Porting to Python 3 — A Guide

written on Thursday, February 11, 2010

The latest Jinja 2 release came with basic support for Python 3. It was surprisingly painless to port the application over but it did require a substantial amount of tweaks and code changes in order to get it running. For everyone else out there who is interested in getting started, I decided to share my experiences:

Changing APIs

Before you start porting the library you have to decide how interfaces will behave in Python 3. The biggest issue here is obviously unicode, but there are others as well. I would say there are four kinds of libraries you might encounter regarding string behavior in Python 2: There are the libraries that only accept unicode and only output unicode, there are those that only accept byte-strings and output byte-strings but operate on textual data, there are the libraries that operate on either or and what has been fed into it, comes out of it and there are libraries that operate either on unicode or byte-strings and also accept the other type as long as it's a subset of the default encoding (ASCII).

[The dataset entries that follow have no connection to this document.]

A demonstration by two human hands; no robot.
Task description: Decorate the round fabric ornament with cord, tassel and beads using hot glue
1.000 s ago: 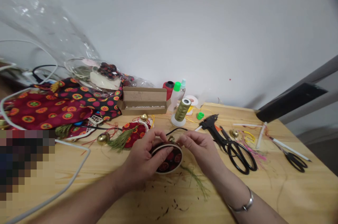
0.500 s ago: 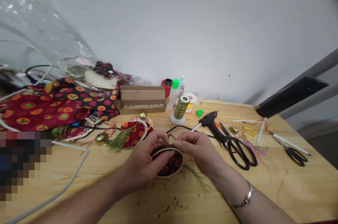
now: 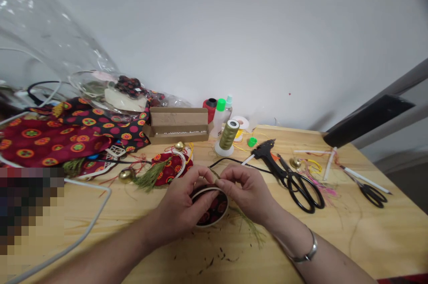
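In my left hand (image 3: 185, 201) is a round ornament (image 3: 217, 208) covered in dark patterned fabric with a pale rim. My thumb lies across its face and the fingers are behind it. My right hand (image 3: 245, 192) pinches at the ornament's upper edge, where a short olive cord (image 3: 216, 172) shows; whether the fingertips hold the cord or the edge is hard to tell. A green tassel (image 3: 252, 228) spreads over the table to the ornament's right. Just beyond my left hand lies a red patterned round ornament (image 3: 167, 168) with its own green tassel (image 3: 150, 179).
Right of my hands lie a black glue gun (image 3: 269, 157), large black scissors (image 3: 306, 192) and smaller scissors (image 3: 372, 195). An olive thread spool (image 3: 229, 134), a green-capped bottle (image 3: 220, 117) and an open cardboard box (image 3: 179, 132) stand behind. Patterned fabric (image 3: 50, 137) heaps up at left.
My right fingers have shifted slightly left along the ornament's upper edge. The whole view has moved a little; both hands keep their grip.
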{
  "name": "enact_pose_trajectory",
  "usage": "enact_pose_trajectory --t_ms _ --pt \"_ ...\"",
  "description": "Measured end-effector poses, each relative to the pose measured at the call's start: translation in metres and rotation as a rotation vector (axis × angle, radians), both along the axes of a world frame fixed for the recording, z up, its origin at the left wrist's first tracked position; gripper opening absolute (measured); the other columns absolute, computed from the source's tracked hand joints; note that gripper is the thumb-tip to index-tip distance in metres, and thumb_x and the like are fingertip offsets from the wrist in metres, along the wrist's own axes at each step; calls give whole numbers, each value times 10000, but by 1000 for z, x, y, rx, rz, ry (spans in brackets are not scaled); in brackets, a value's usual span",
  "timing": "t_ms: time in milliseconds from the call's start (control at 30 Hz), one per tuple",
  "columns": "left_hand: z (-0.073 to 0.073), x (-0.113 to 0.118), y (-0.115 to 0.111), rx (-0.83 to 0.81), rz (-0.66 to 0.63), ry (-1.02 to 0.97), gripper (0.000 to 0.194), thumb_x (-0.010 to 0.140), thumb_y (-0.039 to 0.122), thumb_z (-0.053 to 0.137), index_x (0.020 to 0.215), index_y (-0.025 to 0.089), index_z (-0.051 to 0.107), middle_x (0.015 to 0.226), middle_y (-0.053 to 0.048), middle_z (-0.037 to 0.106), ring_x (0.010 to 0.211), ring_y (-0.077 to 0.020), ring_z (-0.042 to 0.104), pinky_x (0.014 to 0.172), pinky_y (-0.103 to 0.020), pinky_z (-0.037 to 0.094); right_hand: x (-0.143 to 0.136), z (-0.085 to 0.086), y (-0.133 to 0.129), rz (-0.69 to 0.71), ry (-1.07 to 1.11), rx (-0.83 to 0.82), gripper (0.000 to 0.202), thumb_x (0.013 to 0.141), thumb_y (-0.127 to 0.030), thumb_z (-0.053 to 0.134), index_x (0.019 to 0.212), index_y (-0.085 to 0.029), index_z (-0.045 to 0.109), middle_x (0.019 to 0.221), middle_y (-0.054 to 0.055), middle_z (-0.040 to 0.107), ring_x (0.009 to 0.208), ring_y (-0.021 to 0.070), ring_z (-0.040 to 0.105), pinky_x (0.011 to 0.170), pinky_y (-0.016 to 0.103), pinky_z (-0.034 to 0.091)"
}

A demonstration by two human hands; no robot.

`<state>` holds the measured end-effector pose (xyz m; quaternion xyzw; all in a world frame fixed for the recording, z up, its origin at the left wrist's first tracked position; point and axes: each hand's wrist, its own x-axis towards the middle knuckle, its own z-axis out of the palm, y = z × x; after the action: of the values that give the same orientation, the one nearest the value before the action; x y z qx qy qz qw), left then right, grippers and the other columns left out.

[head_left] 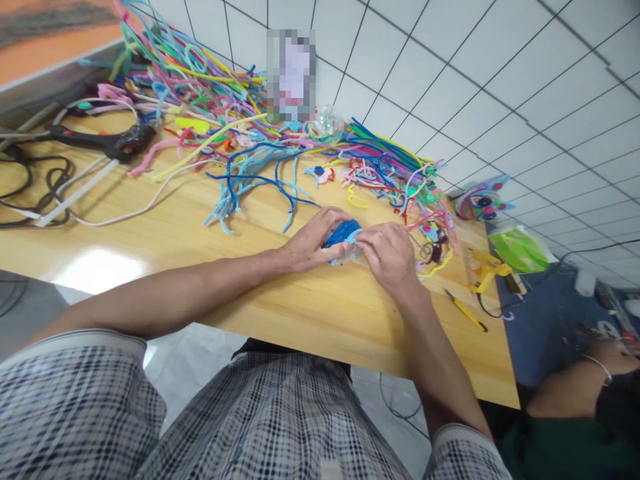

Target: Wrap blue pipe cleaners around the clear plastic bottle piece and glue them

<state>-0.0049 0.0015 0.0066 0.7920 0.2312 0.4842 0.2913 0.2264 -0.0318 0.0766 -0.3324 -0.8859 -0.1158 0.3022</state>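
Near the middle of the wooden table, my left hand (316, 241) wraps round a small rounded piece (344, 231) covered in dark blue pipe cleaners. Its lower side looks clear, like plastic, with a light blue strip along the edge of the blue. My right hand (389, 252) pinches at the right edge of this piece, at the light blue strip (354, 237). Fingers hide part of the piece and the exact tip of the strip. Loose blue pipe cleaners (245, 175) lie just beyond my left hand.
Pipe cleaners of many colours (200, 87) heap along the tiled wall, around a clear ball (326, 125). A black glue gun (113, 139) with cables lies left. At right are a yellow glue gun (489, 270), a yellow cutter (466, 310) and a decorated figure (483, 200). Another person's arm (575, 387) shows at lower right.
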Motion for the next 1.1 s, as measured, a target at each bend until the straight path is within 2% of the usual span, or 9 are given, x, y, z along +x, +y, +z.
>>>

First you have to find out what your library does, what it is supposed to do, and how you want to deal with that in Python 3. Because byte-strings no longer exist in Python 3 and were replaced by a bytes object that works similar, but has an incompatible API it is very unlikely that your code will be able to support both in the future (or that it is something you would desire).

Byte-Based Libraries

This is might the most tricky one if you are aiming for Python 2.5 support or lower and you are operating on bytes directly. The issue is that the way you operate on bytes changed fundamentally from Python 2.x to 3.x and 2to3 is not really able to pick it up. Worse, it will try convert all your bytestring literals to unicode! The official support is as far as I know, to explicitly prefix the byte strings in the 2.x code with a leading b to indicate bytes. Unfortunately that means no support for 2.x. I am not completely sure what to do in that situation, but at least I found a way to trick python to operate on bytes: if you have code like this:

magic = 'M23\x01'

And you want to ensure it does not end up being a str in 3.x, add a dummy encode:

magic = u'M23\x01'.encode('iso-8859-1')

The only downside is that the encode happens at runtime, so it will slow down execution a bit.

Text Based Libraries

The second kind of library is a library that operates on text. In 2.x there were multiple ways to implement such libraries and it basically came down to what data type was used internally and what was accepted for input and output. There are the libraries that operate exclusively either on bytestrings or unicode. These are the ones that are the easiest to port, because 2to3 was written with nearly that in mind. If your library was only accepting bytestrings in 2.x it will (after a 2to3 run) only be accepting a Python 3 str type which is unicode based. This works well as long as you do not intend to use some kind of IO in your library. Once you start doing that, you will need to make sure you can somehow specify the encoding to be used when opening files. In that case, make sure you open the file in byte mode (not in text mode!) and do the decoding/encoding yourself. This is the only way your IO code will work the same in both 2.x and 3.x. But more on IO later.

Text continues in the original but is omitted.